Douleurs, fatigue, contraintes de la stomie, isolement social, honte… Les Mici chamboulent en profondeur la vie et l’image corporelle des malades. Témoignages
Quand Sophie, 29 ans, est prise de diarrhées et de douleurs au ventre persistantes après un voyage en Chine, il y a quelques années, elle se rend naturellement chez son généraliste. « Il a semblé dire que c’était normal, et lié à mon voyage. Il m’a donné quelques médicaments et un régime sans résidu pendant un mois », se souvient la jeune femme. Les choses rentrent dans l’ordre mais, un an après, les symptômes réapparaissent, plus intensément. « Je ne pouvais plus manger. Et j’ai commencé à avoir mal aux coudes, aux genoux, aux chevilles… J’avais du mal à me déplacer. J’étais tellement fatiguée que je ne pouvais pas faire grand-chose », continue-t-elle.
Le médecin de Sophie l’envoie alors à l’hôpital, en service de médecine interne, où elle passe des examens exploratoires et sanguins. L’annonce du diagnostic est chaotique. « Quand je me suis réveillée de ma coloscopie, on m’a dit, mot pour mot, que j’avais “une maladie très grave”. J’ai pensé au pire et je me suis rendormie avec cette phrase dans la tête. » Transférée en service de gastro-entérologie, on lui dit finalement qu’elle a la maladie de Crohn. « J’étais presque soulagée. Mais j’ai eu du mal à accepter l’idée d’une maladie auto-immune, où mon corps se rebelle contre lui-même, à l’évolution imprévisible. »
Malgré son traitement, un anti-inflammatoire intestinal, Sophie souffre toujours fréquemment de douleurs au ventre. « Elles peuvent me limiter dans ma manière de profiter des moments. M’allonger peut me soulager. Mais ce n’est pas toujours possible », constate-t-elle. Sa maladie la plonge souvent dans des états de fatigue « improbables ». « Parfois, quand je suis sans symptômes, je sens quand même mon système immunitaire en ébullition, qui lutte… » La maladie est de l’ordre pour elle de la « charge mentale ». « Elle me stresse, il y a peu de jours où je ne pense pas à elle. J’ai plus de choses à prendre en compte. Par exemple, j’ai peur de partir en week-end avec un grand groupe d’amis. Je préfère partir avec des amis proches qui savent ce que j’ai. Avec eux, s’il arrive quelque chose, je n’ai pas besoin de me justifier et me cacher. »

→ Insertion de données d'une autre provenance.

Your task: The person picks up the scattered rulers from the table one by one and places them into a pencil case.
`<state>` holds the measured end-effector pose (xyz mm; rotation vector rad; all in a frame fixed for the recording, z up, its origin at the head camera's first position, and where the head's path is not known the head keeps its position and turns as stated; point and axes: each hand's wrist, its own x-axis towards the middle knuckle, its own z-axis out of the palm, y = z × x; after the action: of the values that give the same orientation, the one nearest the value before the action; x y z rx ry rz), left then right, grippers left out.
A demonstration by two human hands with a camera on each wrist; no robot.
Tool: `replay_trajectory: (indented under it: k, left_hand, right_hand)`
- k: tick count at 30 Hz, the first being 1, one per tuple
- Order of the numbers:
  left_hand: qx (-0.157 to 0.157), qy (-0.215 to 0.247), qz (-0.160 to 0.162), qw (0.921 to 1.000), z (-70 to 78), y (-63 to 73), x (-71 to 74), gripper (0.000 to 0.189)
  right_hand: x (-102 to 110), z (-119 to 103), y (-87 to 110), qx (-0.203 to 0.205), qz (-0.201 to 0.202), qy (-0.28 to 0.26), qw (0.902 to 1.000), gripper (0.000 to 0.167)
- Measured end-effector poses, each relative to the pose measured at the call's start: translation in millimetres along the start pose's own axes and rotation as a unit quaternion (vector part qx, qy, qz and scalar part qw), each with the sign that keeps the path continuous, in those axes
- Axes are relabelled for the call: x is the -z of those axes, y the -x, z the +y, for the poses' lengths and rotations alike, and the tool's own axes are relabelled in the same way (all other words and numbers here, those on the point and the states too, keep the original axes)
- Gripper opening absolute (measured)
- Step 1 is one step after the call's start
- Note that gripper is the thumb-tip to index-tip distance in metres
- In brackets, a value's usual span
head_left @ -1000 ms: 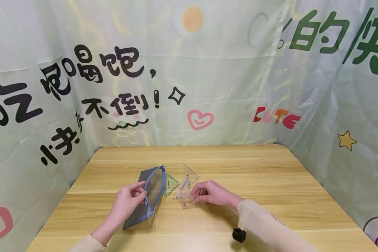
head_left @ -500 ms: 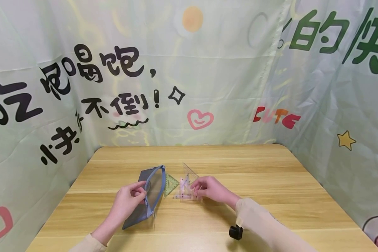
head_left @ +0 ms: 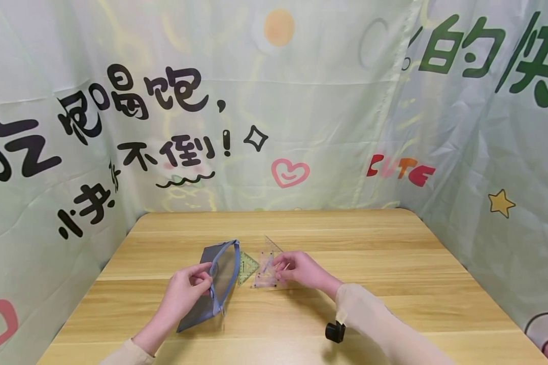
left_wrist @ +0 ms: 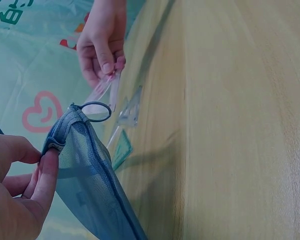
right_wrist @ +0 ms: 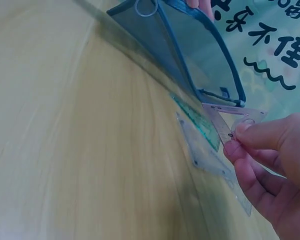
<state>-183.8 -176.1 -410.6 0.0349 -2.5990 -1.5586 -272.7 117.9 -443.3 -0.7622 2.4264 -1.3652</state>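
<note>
Pinching the rim of a blue-trimmed, grey mesh pouch (head_left: 226,271), the left hand (head_left: 189,284) occupies the left station. Thumb and forefinger are clamped on the trim near one end of the mouth. The pouch stands tilted on the pale wood-grain table (head_left: 370,238), its mouth gaping toward the right.

Just beside the rim lies a green translucent plastic triangular set square (head_left: 250,264) (contact with the trim cannot be confirmed). Next comes a clear, colourless plastic set square (right_wrist: 204,156), flat on the table. A second clear plastic set square, with a long slanted edge (head_left: 270,243), lies beyond it, partly masked by the right hand.

A pink-tinted transparent plastic set square with a printed scale (right_wrist: 217,122) is raised above these pieces. The right hand (head_left: 303,270) holds it, thumb and forefinger clamped on one part. One corner of the piece points at the pouch; whether they touch cannot be told.

Step in hand, as judged: loading the pink-tinted set square into the pouch. The next move calls for carrying the piece leftward, clear of the green set square, and turning it edge-on to the mouth. The left hand should hold the rim spread; a sharp corner could snag the mesh.
</note>
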Motion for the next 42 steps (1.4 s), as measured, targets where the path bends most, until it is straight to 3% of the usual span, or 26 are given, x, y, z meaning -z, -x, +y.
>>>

Michel, 62 ans, a été stomisé après une maladie de Crohn. Il a aussi connu cette « charge mentale », et même l’isolement social. Il a longtemps souffert de manifestations ano-périnéales de sa maladie. « J’avais des abcès et fistules anales, et il fallait que la zone puisse cicatriser, rapporte-t-il. Cela fait onze ans que je vis avec une stomie. D’abord momentanée, elle est devenue permanente. » Ses débuts avec la stomie sont difficiles. « Mon matériel n’était pas adapté. Les selles coulaient et s’infiltraient sous le socle, et me brûlaient la peau. Une fois, j’ai eu huit fuites dans la même journée. » Michel vit en Lozère, département où il n’y a pas d’équipe de stomathérapie. Et il ne trouve pas, à l’époque, les compétences et l’écoute dont il a besoin auprès de l’équipe médicale. Sa situation lui provoque des problèmes psychologiques et d’estime. « J’étais obligé de surveiller ma poche en permanence. C’était presque une obligation de rester enfermé, tant j’avais peur de me salir en public. » À l’époque, il ne travaille pas mais renonce, en plus, à ses activités associatives. Au bout de deux ans de galère, Michel trouve finalement la solution à ses problèmes de matériel. C’est alors tout un processus de remise en confiance qu’il doit amorcer pour recommencer à sortir et vivre.
Le port de la stomie demande au sexagénaire une hygiène très rigoureuse au quotidien. Mais la question la plus difficile pour lui demeure celles des toilettes à l’extérieur. « Ma stomie ne se voit pas et j’ai du mal à faire comprendre aux gens que j’ai besoin d’utiliser les toilettes pour personnes handicapées pour vider la poche. Il faut souvent que je puisse prendre mes aises, me baisser, suspendre mes vêtements, voire étaler mon matériel de stomie. » Nombre de toilettes (exiguës, à la turque, sans bon éclairage, sans miroir…) ne sont pas adaptées. « Aujourd’hui, je vais bien mieux. Je suis apaisé », admet-il.